#### ABOUT THIS EXERCISE
Print the complete listing so that it matches the original exactly.

── INFORMATION SHOWN ──

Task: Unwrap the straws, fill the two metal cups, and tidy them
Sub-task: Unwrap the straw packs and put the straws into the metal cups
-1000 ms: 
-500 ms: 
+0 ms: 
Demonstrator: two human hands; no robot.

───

#### EXERCISE RESPONSE
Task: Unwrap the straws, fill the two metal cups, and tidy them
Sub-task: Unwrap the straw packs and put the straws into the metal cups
-1000 ms: 
-500 ms: 
+0 ms: 
Demonstrator: two human hands; no robot.

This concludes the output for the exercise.